In the era of immuno-oncology, the use of inhibitors such as programmed cell death 1 (PD-1) and programmed cell death ligand 1 (PD-L1) significantly improved the survival in patients with a variety of solid tumors (1–3), but it was associated with a unique series of immunotherapy-related adverse events, including hyperprogressive disease (HPD). Studies showed that PD-1/PD-L1 blockade can lead to HPD (4). HPD is mainly characterized by increased lesion size and more rapid progression of the lesion after immunotherapy (5). The incidence of HPD varies among different solid tumors (6, 7), with about 14% in non-small cell lung cancer patients. Immunotherapy-associated HPD usually indicates a poor clinical prognosis, which has drawn great attention from clinicians. It has become an urgent issue on how to reduce the damage caused by HPD to patients. The predictors of HPD are in the preliminary stage of study. Research showed that MDM2/4 amplification (8), EGFR mutations (9–11), and advanced age (12) may be the risk factors for HPD. However, the underlying mechanisms and biomarkers of HPD remain unclear. In this case, we report a stage III lung cancer patient who developed HPD during consolidation therapy with durvalumab after chemoradiation. To further discuss the HPD phenomenon associated with anti-PD-L1 therapy, we examined the genomic and immune microenvironmental features to explore the causes of HPD development in the patient and the potential biomarkers that may predict the development of HPD.

Case description

A 62-year-old Chinese male patient visited the Central Hospital of LaiWu on 25 April 2020, who had cough for a month and blood in the sputum without an apparent trigger and had no improvement with cough suppressants. The patient had a history of smoking but had quit for 23 years. There was no family history of malignant tumors. Physical examination revealed no obvious abnormalities. Chest CT showed a lesion in the right upper lobe of the lung with enlarged right mediastinal lymph nodes and extracapsular invasion. Lung puncture biopsy revealed a poorly differentiated lung adenocarcinoma, which was T2aN2M0 (stage IIIA) according to the 2017 edition of the AJCC staging (Figure 1A). After being given tranexamic acid and other drugs to stop the bleeding, the patient’s condition improved. For further treatment, the patient was referred to Shandong Provincial Hospital. After a multidisciplinary consultation, the patient was evaluated as unresectable stage III NSCLC. Concurrent chemoradiotherapy and consolidation with durvalumab was recommended. From 15 May 2020 to 10 September 2020, the patient was given albumin-bound paclitaxel (400 mg) combined with cisplatin (110 mg) every 3 weeks and two cycles of inductive chemotherapy and three cycles of concurrent chemoradiotherapy with 60 Gy/30f to the primary tumor and metastatic lymph nodes. CT re-examination showed good changes in the right lung cancer and mediastinal lymph nodes after treatment, and the patient had a partial response (PR) according to RECIST criteria 1.1 (Figure 1B).

FIGURE 1

Figure 1 Imaging data of the patient during treatment. CT examination of the chest showed partial response (PR) after chemoradiotherapy. (A) The initial CT scan of the patient demonstrated a lesion in the right upper lobe of the lung with enlarged right mediastinal lymph nodes and extracapsular invasion; (B) CT scan showed PR of the lesions 1 month after chemoradiation; multiple metastases arising after the use of durvalumab demonstrating a hyperprogressive disease. CT images show (C) liver metastasis, (D) pancreatic metastasis, and (E) lumbar metastasis. MR images show (F) brain and meningeal metastases and (G–I) myocardial metastases. (J) Patient treatment chart.

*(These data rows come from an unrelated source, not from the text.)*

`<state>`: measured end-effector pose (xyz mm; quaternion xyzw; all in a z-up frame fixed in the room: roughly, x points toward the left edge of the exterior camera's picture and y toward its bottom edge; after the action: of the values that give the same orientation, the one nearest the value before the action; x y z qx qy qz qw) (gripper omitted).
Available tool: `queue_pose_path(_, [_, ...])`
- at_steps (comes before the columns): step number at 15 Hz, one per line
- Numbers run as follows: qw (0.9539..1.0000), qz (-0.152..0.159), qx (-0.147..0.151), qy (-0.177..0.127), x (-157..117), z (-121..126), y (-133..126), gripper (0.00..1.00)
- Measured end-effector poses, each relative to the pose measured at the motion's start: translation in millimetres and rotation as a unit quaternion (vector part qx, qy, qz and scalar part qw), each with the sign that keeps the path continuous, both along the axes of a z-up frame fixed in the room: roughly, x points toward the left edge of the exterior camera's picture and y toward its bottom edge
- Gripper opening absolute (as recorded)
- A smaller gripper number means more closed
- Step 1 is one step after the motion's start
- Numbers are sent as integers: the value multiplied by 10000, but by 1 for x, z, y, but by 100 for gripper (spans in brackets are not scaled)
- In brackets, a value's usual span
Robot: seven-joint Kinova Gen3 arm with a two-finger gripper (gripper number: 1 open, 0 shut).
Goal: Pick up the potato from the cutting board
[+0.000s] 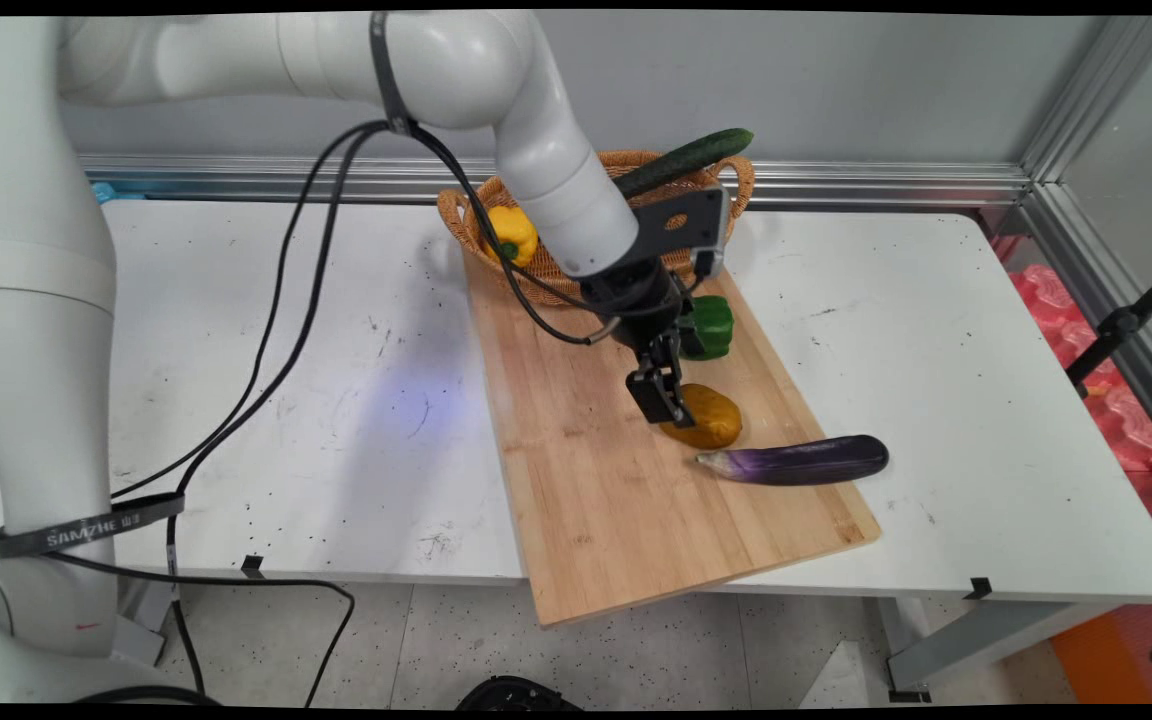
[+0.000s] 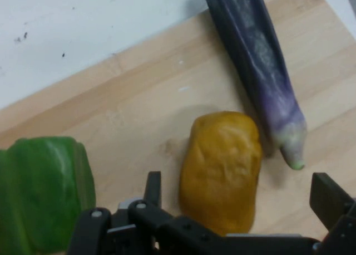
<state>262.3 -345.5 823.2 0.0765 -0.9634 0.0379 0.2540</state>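
- Black gripper (image 1: 664, 392) hangs low over the wooden cutting board (image 1: 596, 500), its fingers spread wide on either side of a yellow-brown potato (image 1: 704, 416); no contact is visible.
- The potato lies flat toward the board's right edge, so both fingers have room beside it.
- A purple eggplant (image 1: 796, 462) lies just beside the potato, jutting over that edge onto the white table (image 1: 236, 400).
- A green pepper (image 1: 708, 326) sits behind the gripper.
- A wicker basket (image 1: 466, 225) at the board's far end keeps a yellow pepper (image 1: 513, 235) and cucumber (image 1: 686, 160) together.
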Motion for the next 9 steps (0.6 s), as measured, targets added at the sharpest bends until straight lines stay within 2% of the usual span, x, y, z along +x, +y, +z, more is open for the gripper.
queue_pose_path(9, [9999, -135, -100, 25, -13, -32, -7, 100])
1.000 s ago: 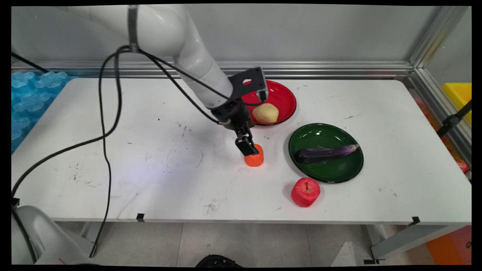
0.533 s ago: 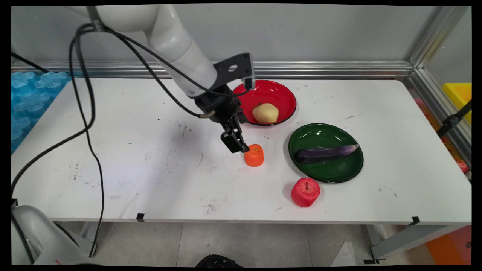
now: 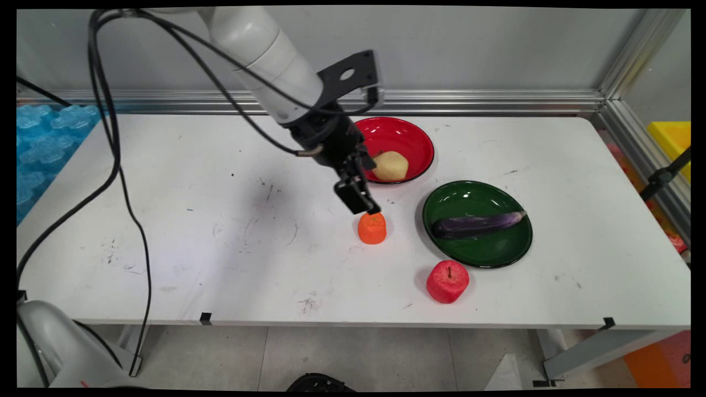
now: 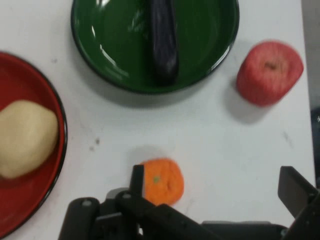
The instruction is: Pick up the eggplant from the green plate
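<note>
My gripper hangs open just above a small orange fruit that sits on the white table, holding nothing. In the hand view the orange fruit lies close against the left finger, and the gripper has a wide gap to its right finger. Behind the gripper a red bowl holds a yellowish potato. To the right a green plate carries a purple eggplant.
A red apple stands near the table's front, below the green plate. Black cables hang from the arm on the left. An aluminium rail runs along the back wall, and blue moulded trays lie off the table's left end.
The gripper drew back left from the orange fruit, then rose and swung right, so it now hangs above the fruit. The fruit has stayed in place.
</note>
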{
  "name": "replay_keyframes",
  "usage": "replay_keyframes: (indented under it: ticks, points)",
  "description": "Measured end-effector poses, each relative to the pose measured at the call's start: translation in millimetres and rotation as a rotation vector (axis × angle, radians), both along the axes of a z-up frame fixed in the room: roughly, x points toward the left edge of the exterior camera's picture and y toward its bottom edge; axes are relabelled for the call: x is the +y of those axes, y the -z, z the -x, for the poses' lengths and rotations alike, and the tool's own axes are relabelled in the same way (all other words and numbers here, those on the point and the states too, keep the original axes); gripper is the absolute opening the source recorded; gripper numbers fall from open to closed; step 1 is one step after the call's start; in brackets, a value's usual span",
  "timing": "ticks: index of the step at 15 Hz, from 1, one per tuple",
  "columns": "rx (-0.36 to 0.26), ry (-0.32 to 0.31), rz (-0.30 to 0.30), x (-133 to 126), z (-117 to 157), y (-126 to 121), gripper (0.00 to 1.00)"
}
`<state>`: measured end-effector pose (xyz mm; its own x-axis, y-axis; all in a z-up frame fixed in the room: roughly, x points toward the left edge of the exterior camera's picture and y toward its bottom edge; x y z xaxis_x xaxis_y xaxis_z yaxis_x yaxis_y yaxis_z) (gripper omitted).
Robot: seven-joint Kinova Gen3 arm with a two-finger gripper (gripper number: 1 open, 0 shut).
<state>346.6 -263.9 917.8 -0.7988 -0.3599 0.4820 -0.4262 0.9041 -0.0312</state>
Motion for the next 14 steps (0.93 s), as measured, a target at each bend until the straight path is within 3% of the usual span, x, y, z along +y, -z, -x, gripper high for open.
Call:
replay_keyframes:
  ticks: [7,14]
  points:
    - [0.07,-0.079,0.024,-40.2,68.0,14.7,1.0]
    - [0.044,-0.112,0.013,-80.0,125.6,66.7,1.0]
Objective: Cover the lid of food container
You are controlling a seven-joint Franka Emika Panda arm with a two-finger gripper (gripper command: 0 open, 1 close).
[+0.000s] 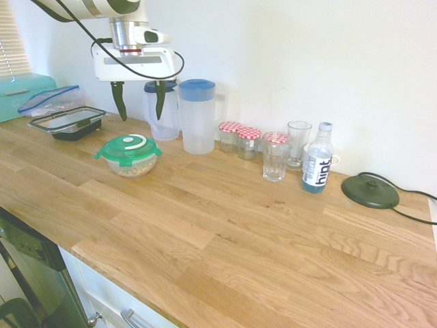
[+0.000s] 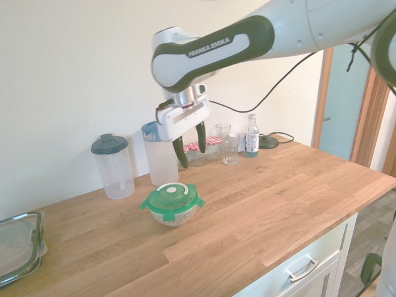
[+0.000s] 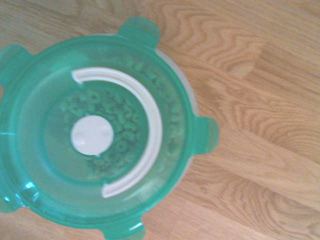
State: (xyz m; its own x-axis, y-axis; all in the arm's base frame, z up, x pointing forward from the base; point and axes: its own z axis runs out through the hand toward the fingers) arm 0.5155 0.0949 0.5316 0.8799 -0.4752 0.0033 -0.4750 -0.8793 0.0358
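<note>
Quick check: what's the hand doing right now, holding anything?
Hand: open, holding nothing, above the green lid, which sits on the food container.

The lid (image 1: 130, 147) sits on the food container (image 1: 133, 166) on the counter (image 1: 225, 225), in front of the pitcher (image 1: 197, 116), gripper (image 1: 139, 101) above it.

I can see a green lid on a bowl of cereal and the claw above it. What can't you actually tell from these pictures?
- Whether the lid is clipped down on the food container: the tabs are too small in both exterior views, and the wrist view looks straight down.
- The lid's far side: cut off by the wrist view's edge.
- The small print on the water bottle: too small.
- The flat rectangular container: cut off by the second exterior view's edge.
</note>
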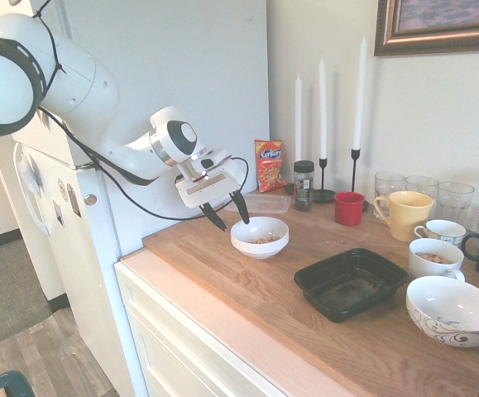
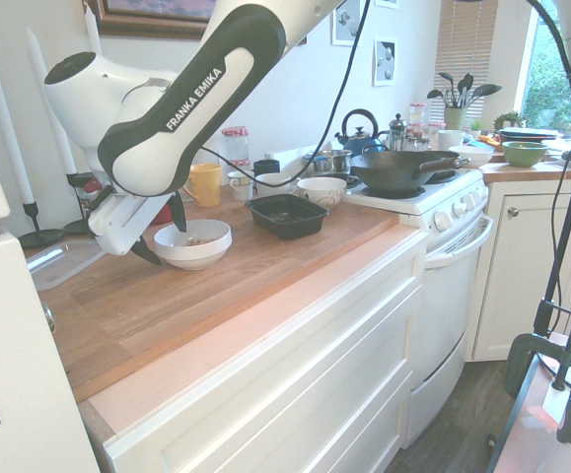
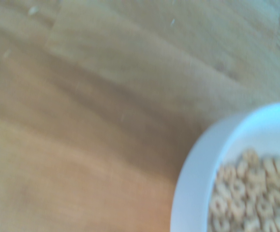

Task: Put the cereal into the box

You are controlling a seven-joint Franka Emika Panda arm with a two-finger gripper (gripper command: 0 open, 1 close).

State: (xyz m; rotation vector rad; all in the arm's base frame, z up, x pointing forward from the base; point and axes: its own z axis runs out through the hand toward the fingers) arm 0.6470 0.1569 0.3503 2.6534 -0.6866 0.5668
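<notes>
The cereal [image 1: 265, 239] [image 3: 248, 193] is a small heap of tan rings in a white bowl [image 1: 259, 236] [image 2: 193, 243] [image 3: 198, 183] on the wooden counter. My gripper [image 1: 229, 212] [image 2: 163, 231] hangs open just above the bowl's near-left rim, its two dark fingers spread and holding nothing. The box [image 1: 351, 284] [image 2: 286, 214], a shallow black tray, sits empty on the counter to the right of the bowl in the first exterior view.
Behind the bowl stand an orange snack bag [image 1: 268, 165], a clear flat container [image 1: 265, 203], a dark jar [image 1: 304, 184] and candles [image 1: 323, 124]. Mugs, glasses and other bowls [image 1: 452, 309] crowd the right end. A stove with a wok [image 2: 403, 169] adjoins the counter.
</notes>
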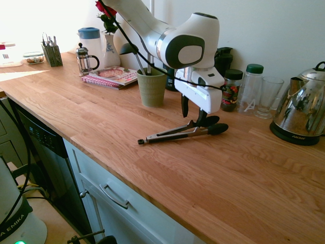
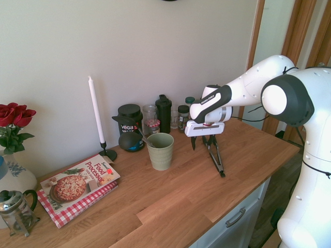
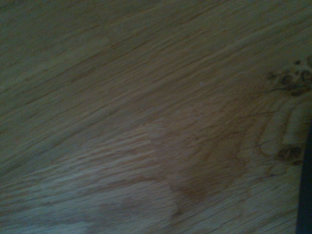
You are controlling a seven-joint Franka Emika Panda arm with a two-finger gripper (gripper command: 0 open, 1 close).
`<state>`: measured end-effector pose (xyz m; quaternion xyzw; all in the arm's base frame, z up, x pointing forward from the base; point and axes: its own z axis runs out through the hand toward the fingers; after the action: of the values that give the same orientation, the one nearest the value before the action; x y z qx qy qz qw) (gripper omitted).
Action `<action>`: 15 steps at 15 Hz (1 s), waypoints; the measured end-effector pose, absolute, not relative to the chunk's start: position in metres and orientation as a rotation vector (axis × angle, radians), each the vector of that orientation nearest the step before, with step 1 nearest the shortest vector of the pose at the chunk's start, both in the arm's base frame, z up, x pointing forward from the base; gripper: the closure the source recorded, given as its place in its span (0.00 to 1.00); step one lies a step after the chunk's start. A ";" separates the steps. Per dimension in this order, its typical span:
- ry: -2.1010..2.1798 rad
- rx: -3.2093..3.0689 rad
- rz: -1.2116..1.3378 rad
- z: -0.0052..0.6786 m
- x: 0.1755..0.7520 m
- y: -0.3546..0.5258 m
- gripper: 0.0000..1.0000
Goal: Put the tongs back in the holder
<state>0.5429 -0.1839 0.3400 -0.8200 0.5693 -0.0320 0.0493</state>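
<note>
Lying flat on the table [image 1: 101,114], the tongs [image 1: 183,133] pointed their black tips toward the wall, well apart from the holder [image 1: 152,87], which stood upright with a ladle [image 1: 131,51] in it. The end effector [image 1: 194,113] hung low over the tip end, its fingers spread apart, one on either side of the tongs' tips, not clamped on them. The wrist view showed only blurred wood grain. A kettle [image 1: 300,118] stood near the wall.
</note>
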 end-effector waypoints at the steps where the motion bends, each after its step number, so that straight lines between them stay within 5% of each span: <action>1: 1.736 -2.498 -0.097 0.340 0.543 -0.184 1.00; 15: 1.774 -2.480 -0.093 0.337 0.534 -0.202 1.00</action>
<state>0.5342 -0.2023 0.3373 -0.8121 0.5810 -0.0306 0.0455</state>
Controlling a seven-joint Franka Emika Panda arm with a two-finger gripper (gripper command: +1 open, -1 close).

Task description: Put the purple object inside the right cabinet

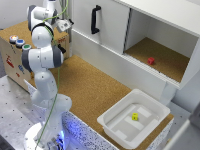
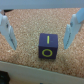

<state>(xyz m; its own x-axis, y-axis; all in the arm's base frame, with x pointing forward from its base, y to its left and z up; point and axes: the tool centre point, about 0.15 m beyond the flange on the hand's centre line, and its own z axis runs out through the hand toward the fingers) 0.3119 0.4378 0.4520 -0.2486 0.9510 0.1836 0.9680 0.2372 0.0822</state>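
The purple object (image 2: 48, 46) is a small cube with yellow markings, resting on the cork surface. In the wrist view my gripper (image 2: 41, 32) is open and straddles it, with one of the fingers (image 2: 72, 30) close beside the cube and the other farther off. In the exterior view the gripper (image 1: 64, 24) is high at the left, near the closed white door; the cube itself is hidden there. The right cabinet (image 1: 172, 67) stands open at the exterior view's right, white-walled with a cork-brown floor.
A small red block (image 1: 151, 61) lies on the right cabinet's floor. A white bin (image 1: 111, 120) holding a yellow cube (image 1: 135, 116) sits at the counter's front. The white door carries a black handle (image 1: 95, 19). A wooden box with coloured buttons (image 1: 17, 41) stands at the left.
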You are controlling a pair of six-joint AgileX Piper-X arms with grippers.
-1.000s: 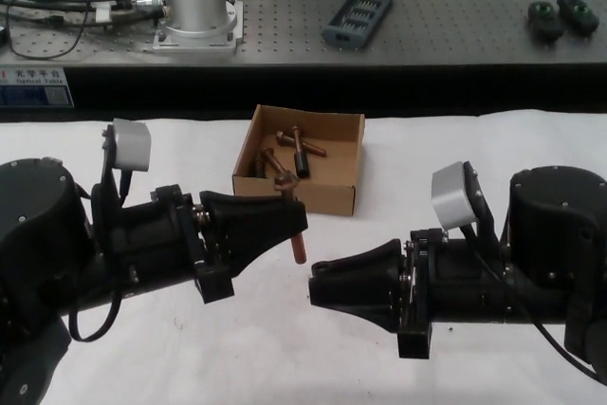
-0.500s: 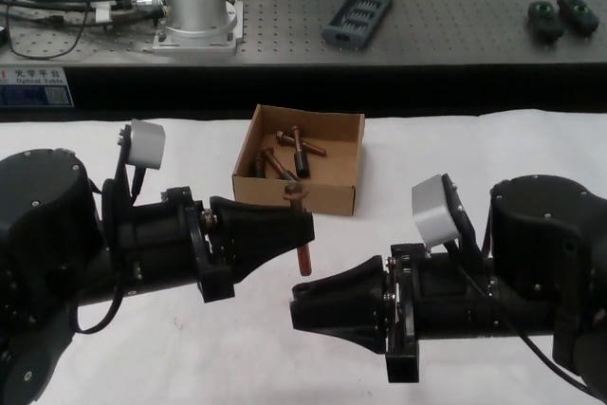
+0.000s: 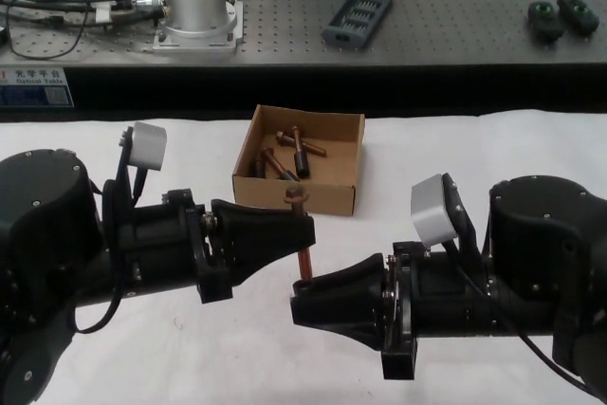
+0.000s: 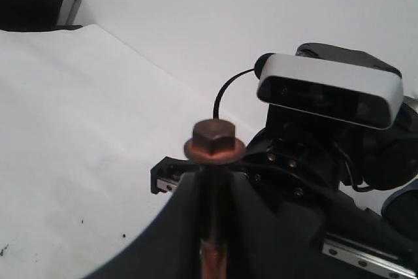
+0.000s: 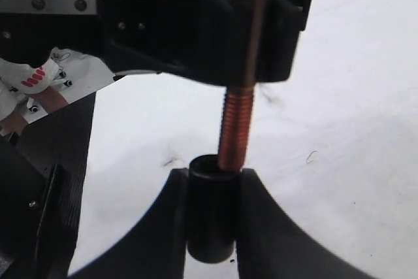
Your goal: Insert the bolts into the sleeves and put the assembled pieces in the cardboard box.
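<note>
My left gripper [image 3: 302, 225] is shut on a copper bolt [image 3: 303, 251] and holds it upright, hex head [image 4: 213, 142] on top. The bolt's threaded end [image 5: 234, 132] enters the mouth of a black sleeve [image 5: 211, 207]. That sleeve stands upright in my right gripper [image 5: 210, 217], which is shut on it just below the left gripper over the white cloth. My right gripper [image 3: 302, 299] sits directly under the bolt in the high view. Behind them stands the cardboard box [image 3: 341, 194] with several assembled pieces [image 3: 289, 156] inside.
The white cloth [image 3: 474, 154] covers the bench around both arms. Beyond it lies a perforated metal table with a metal post base [image 3: 194, 7], a dark tray [image 3: 358, 12] and two black parts [image 3: 562, 18].
My left gripper has carried the bolt forward and lower; the right gripper has come leftward under it. The bolt's tip now meets the sleeve's mouth.
</note>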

On 24 October 2020, 1 month after radiotherapy, the patient started to use durvalumab (620 mg) every 2 weeks. After three cycles of immunotherapy, the patient presented with chest tightness and breathlessness and low back pain. Systemic re-examinations showed liver metastases, pancreatic metastases, and multiple intra-abdominal metastases (Figures 1C, D). Magnetic resonance imaging (MRI) results of the head and spine showed multiple spinal metastases in the bone (Figure 1E) and brain and meningeal metastases in the central nervous system (Figure 1F). Cardiac MRI and ultrasound findings showed very rare myocardial metastases (Figures 1G–I). The overall treatment process diagram is shown in Figure 1J. In addition, chest CT showed increased inflammation in the right lung, with possible radiation pneumonia. To distinguish between pseudoprogression and HPD, a biopsy of the liver lesion was made and metastatic cancer was detected. Due to the advanced progression of the disease, durvalumab was withheld, and palliative irradiation to the brain and bone metastases was performed. The adherence of this patient was good during treatment. Unfortunately, the patient died of tumor progression after approximately 1 month of continued chemotherapy with gemcitabine (1,400 mg) and cisplatin (100 mg) every 3 weeks.

Patient perspective

“Throughout my clinical care, I was informed about the diagnosis of my disease, the risks and benefits associated with treatment. After chemoradiotherapy, I felt relief from my cough and my strength returned. However, after 3 cycles of durvalumab immunotherapy, my cough got worse and I lost weight. Although the doctor later imposed local radiotherapy on me, by this time my strength was not what it used to be and I was confined to bed.”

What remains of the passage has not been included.